Data below:
Start of Block

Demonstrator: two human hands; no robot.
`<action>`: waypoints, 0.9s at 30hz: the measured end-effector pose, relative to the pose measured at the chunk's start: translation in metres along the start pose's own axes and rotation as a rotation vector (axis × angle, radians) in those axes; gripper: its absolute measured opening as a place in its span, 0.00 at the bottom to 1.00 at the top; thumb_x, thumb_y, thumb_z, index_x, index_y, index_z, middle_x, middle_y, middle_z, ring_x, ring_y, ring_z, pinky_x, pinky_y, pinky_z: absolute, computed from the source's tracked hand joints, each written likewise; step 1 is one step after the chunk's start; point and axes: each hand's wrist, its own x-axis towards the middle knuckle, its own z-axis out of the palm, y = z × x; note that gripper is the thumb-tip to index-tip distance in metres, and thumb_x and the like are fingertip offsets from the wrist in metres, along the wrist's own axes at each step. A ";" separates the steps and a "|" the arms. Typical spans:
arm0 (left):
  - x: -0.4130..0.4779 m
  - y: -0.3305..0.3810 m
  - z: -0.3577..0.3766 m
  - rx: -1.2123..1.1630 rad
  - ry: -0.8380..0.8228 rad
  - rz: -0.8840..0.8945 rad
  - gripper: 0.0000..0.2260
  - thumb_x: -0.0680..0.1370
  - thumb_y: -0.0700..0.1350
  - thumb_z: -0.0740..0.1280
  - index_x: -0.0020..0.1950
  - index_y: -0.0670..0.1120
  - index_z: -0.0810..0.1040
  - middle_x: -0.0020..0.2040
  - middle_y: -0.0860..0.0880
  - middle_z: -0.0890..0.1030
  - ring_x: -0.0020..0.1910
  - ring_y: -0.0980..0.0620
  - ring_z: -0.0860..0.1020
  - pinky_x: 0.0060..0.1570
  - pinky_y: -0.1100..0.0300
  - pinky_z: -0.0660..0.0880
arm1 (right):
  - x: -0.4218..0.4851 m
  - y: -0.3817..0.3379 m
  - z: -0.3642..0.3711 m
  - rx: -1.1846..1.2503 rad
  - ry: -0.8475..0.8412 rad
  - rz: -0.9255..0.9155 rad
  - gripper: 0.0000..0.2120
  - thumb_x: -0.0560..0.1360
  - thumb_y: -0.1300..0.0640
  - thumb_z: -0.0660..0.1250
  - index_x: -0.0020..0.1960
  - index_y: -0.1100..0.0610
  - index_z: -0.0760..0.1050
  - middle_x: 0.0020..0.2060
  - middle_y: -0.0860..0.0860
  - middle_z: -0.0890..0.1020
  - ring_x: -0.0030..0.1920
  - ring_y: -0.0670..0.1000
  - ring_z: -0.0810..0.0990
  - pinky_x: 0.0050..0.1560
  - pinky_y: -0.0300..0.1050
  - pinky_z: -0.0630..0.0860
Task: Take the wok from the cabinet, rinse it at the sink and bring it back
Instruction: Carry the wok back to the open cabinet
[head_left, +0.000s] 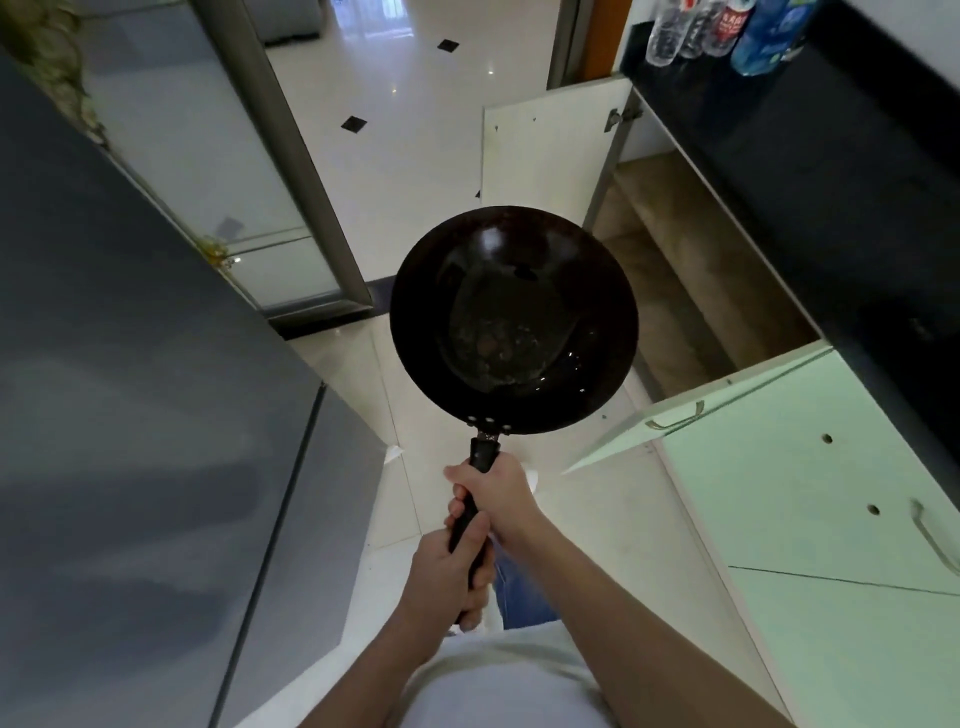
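- Left grip (452, 577) and right grip (498, 499) both clasp the handle (478, 483) of the wok (511, 317), which is held over the tiled floor (405, 130).
- Right of the wok: open cabinet (691, 291), its doors (701, 415) swung out, dark worktop (831, 182) with bottles (727, 26).
- Left of the wok: grey fridge (130, 415).
- Handle points at the person, bowl away, hollow upward.
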 end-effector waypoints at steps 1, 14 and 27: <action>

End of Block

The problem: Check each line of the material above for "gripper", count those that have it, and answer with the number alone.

Task result: 3